I loved this piece! Wonderful, amazing work! Just a quick note on grammar-- at one point you switch from past to present tense and continue throughout the rest of your piece in present tense. You will want to choose a tense to write in and revise this piece accordingly so you can write the future pieces that accompany it in the same tense. Other than that, amazing work! I can't wait to read more from you!

over 1 year

Dear Nobody


This hit close to home for me personally which I guess is why I'm reviewing it. I am currently suffering from depression and trying really hard to overcome it, but I understand all the emotions within the first letter. However, I would really advise caution when writing the second one. Some of the things said don't apply to me personally, and while they may apply to others, you may want to be careful as to not offend anybody. First off, two months is not a long time to overcome something as hard as depression. I've been trying the entire school year and still have it. Secondly, you may want to revise the sentence, "Once I admitted that I had depression, I found it so much easier to start the recovery process." I have admitted I have depression. It honestly didn't help me. I talk to a counselor, but I'm still having a hard time, so you might just want to think about rewording this. Your information that you wrote to go along with the piece could also be taken in a different meaning than you meant for it to. Saying, "I hope it helps somebody out there" is a really nice gesture but also feels like you are undermining the huge reality of living with depression. You may want to change it to something more along the lines of, "I hope the hope within the piece brightens someone's day." I don't know. Just a thought. : ) Again, loved the piece, and beautiful work. Bravo!!

over 1 year

The One

PROMPT: Poetry and Spoken Word Competition 2019

The only extra thing I would have to add is this. You may want to think of changing the line "And my daughter passed away saying it was cancer" to something like, "And my daughter passed away defeating her cancer." The ending of the line is confusing. Saying what was cancer? Why is she saying it? Does she say it in a literal or metaphorical sense? This might be something to consider as you continue to revise and edit this poem. You also might consider leaving off with a happy note. A close family friend of mine recently passed away after battling brain cancer for three years.

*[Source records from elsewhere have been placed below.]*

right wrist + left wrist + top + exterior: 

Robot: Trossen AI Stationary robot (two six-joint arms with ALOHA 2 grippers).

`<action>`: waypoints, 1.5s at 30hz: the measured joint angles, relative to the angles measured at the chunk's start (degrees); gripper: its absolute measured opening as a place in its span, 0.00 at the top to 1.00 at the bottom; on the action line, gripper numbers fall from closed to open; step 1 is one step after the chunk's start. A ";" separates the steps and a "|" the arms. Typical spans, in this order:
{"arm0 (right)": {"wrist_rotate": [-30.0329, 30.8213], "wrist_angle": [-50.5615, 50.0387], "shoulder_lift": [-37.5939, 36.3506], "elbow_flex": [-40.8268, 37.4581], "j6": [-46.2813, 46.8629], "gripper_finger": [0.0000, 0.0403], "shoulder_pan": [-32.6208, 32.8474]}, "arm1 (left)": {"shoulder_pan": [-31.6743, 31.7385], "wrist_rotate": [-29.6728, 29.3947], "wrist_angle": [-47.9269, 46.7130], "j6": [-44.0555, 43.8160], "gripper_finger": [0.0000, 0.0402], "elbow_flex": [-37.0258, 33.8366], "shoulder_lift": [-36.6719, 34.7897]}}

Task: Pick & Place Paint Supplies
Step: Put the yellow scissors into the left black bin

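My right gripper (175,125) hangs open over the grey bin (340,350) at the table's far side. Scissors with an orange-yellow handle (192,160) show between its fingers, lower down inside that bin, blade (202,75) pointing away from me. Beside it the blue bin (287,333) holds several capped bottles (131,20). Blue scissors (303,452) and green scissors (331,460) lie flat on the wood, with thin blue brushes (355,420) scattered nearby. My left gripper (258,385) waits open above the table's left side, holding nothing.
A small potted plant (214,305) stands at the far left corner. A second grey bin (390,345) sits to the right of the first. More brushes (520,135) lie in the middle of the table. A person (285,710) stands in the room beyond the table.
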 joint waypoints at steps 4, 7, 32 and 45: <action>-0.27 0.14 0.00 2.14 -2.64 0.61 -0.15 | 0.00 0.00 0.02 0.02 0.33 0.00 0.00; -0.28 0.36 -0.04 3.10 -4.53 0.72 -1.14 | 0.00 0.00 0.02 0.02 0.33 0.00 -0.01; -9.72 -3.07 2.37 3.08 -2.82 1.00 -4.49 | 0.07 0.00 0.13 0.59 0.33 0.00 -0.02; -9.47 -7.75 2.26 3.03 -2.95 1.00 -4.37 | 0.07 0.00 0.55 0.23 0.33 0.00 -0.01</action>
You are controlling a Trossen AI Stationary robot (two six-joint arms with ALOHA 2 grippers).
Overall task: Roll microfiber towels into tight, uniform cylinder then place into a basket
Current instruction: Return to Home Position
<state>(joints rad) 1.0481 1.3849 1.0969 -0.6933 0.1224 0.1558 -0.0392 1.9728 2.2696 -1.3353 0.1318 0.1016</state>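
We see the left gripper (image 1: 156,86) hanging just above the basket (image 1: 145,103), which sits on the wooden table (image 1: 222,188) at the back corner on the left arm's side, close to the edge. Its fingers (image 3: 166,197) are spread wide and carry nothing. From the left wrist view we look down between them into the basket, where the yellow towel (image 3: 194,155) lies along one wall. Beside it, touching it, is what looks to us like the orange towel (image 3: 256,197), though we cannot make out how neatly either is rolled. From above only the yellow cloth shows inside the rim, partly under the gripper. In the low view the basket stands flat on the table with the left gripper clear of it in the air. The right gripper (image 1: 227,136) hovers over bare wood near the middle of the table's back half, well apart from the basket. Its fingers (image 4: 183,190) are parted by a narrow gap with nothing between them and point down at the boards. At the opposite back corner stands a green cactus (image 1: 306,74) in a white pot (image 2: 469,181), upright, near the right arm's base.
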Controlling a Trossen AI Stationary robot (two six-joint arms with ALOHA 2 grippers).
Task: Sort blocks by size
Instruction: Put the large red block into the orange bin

However, he specifically made sure that his funeral would not be a time of grieving but a time of celebration. (We are Christian and he wanted everyone to rejoice in his joining God in Heaven.) When his brother was speaking, I specifically remember him saying, "Some people might say that the cancer defeated *name*. But the cancer didn't defeat *name*, *name* defeated the cancer. And we saw this in how happily he lived his life even in the last three years of it." It really struck me that even people who die of cancer aren't defeated by it. They defeated it, but in the process, lost their lives. This was a very special realization for me and I feel the idea would tie in perfectly with the end of your poem, to really enlighten the reader with this sense of peace that comes at the end of the longest journey of all: life.

over 1 year

The Hunger Games


I loved this piece so much. It is so beautifully written (as I've said many times!) and I really loved how I could see the entire thing happening in my head. This sounds like the script for a trailer of the Hunger Games, and I would love to see you put this with video clips and music to fully capture the spirit of one. I completely loved it, and can't wait to read more of your work!

over 1 year

Oddly Enough...

PROMPT: Poetry and Spoken Word Competition 2018

I mean what I said, when I say I honestly think that this could go viral. If you haven't heard the spoken word poem To This Day, look it up. It has great visuals that go along with the video, and I feel like if you were able to get the visuals, this would skyrocket. Again, I loved it. Great work!